Evangelism/Firefox3.6/WOFF
Introducing support for the WOFF font format
Support for the CSS @font-face rule was introduced in Firefox 3.5, a way of linking directly to TrueType and OpenType fonts. For Firefox 3.6, support for the WOFF font format has been added. The WOFF format is a simple way of packaging fonts for the web, the fonts are compressed so they are typically smaller than directly linked OpenType or TrueType fonts.
The WOFF format originated from a collabaration between the font designers Erik van Blokland and Tal Leming and Mozilla's Jonathan Kew. Each had proposed their own format and WOFF represents a melding of these different proposals. The format itself is intended to be a simple repackaging of OpenType or TrueType font data, it doesn't introduce any new behavior, alter the @font-face linking mechanism or affect the way fonts are rendered. Many font vendors have expressed support for this new format so the hope is this will open up a wider range of font options for web designers.
Compression is part of the WOFF format so web authors can optimize the size of fonts used on their pages. The compression format is lossless, the uncompressed font data will match that of the original OpenType or TrueType font, so the way the font renders will be the same as the original. Similar compression can be achieved using general HTTP compression but because compression is part of the WOFF format, it's simpler for authors to use, especially in situations where access to server configuration is not possible.
The format includes optional metadata so that a font vendor can tag their fonts with information related to font usage. This metadata doesn't affect how fonts are loaded but tools can use this information to identify the source of a given font, so that those interested in the design of a given page can track down the fonts used on that page. Fonts in WOFF format are compressed but are not encrypted, the format should not be viewed as a “secure” format by those looking for a mechanism to strictly regulate and control font use.
Note: until Firefox 3.6 ships, users can test the use of WOFF fonts with Firefox nightly builds.
Examples
Below is a simple example that shows how to construct an @font-face rule that links to a WOFF font.
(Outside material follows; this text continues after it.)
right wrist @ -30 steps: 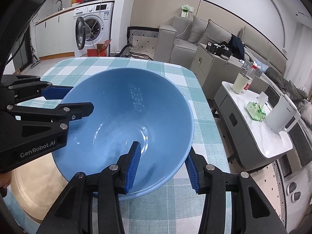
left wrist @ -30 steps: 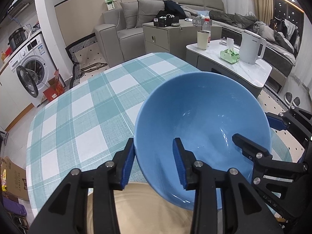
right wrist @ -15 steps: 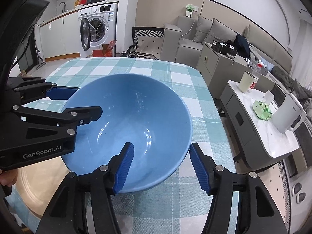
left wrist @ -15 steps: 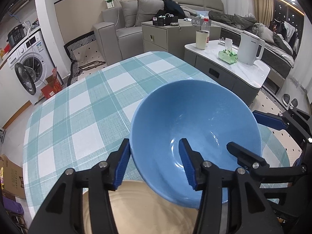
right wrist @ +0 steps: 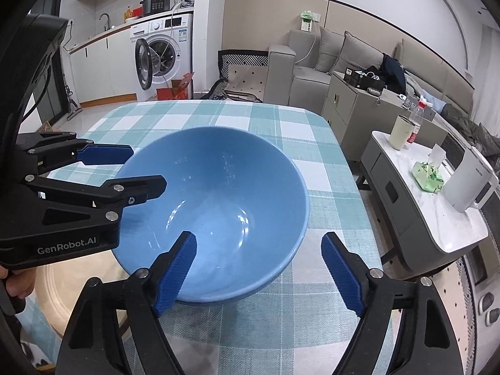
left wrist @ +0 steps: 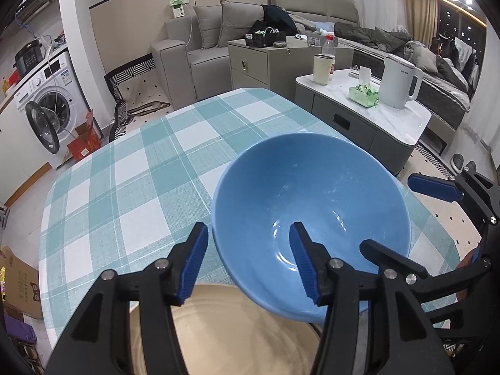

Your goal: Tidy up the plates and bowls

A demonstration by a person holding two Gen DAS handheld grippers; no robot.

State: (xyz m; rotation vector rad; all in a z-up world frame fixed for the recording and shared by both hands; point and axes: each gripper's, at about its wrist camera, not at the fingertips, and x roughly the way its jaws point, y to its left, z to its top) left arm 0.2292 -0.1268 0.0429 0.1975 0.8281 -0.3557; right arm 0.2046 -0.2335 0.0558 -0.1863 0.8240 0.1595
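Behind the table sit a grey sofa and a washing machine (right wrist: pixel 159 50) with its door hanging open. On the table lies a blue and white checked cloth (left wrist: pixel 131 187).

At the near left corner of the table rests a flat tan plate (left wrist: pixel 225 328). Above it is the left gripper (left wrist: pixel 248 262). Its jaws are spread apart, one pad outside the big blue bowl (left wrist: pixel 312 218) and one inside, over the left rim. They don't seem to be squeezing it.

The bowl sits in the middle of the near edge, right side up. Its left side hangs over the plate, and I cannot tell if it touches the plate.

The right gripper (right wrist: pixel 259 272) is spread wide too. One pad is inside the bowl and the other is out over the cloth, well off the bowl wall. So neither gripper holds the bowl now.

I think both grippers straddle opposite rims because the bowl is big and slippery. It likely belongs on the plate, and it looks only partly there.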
To support browsers that only support direct linking to OpenType and TrueType fonts, the 'src' descriptor lists the WOFF font first along with a format hint ("woff"), followed by the TrueType version:
/* Gentium (SIL International) */
@font-face {
font-family: GentiumTest;
src: url(fonts/GenR102.woff) format("woff"), url(fonts/GenR102.ttf) format("truetype");
}
body {
font-family: GentiumTest, Times, Times New Roman, serif;
}
Structured this way, browsers that support the WOFF format will download the WOFF file. Other browsers that support @font-face but don't yet support the WOFF format will use the TrueType version. (Note: IE support is a bit trickier, as discussed below).
Other examples below demostrate the use of WOFF formatted fonts but each example has been constructed so that it will work in any browser that supports @font-face, including Internet Explorer.
A font family with multiple faces
Using a Postscript CFF font
African Language Display
Below is an example of how downloadable fonts can be used to render languages for which font support is usually lacking. The example shows the UN Declaration of Human Rights, translated into two African languages, and how these render with default browser fonts vs. with a downloadable font suited for rendering these languages:
Another Postscript CFF font
An example in Japanese
Working With Other Browsers
Firefox 3.6 will be the first shipping browser to support the WOFF format so it's important to construct @font-face rules that work with browsers lacking WOFF support. One thing that helps greatly with this is the use of format hints to indicate the format of font data before it's downloaded; browsers that don't recognize a given format simply skip data in a format they don't support.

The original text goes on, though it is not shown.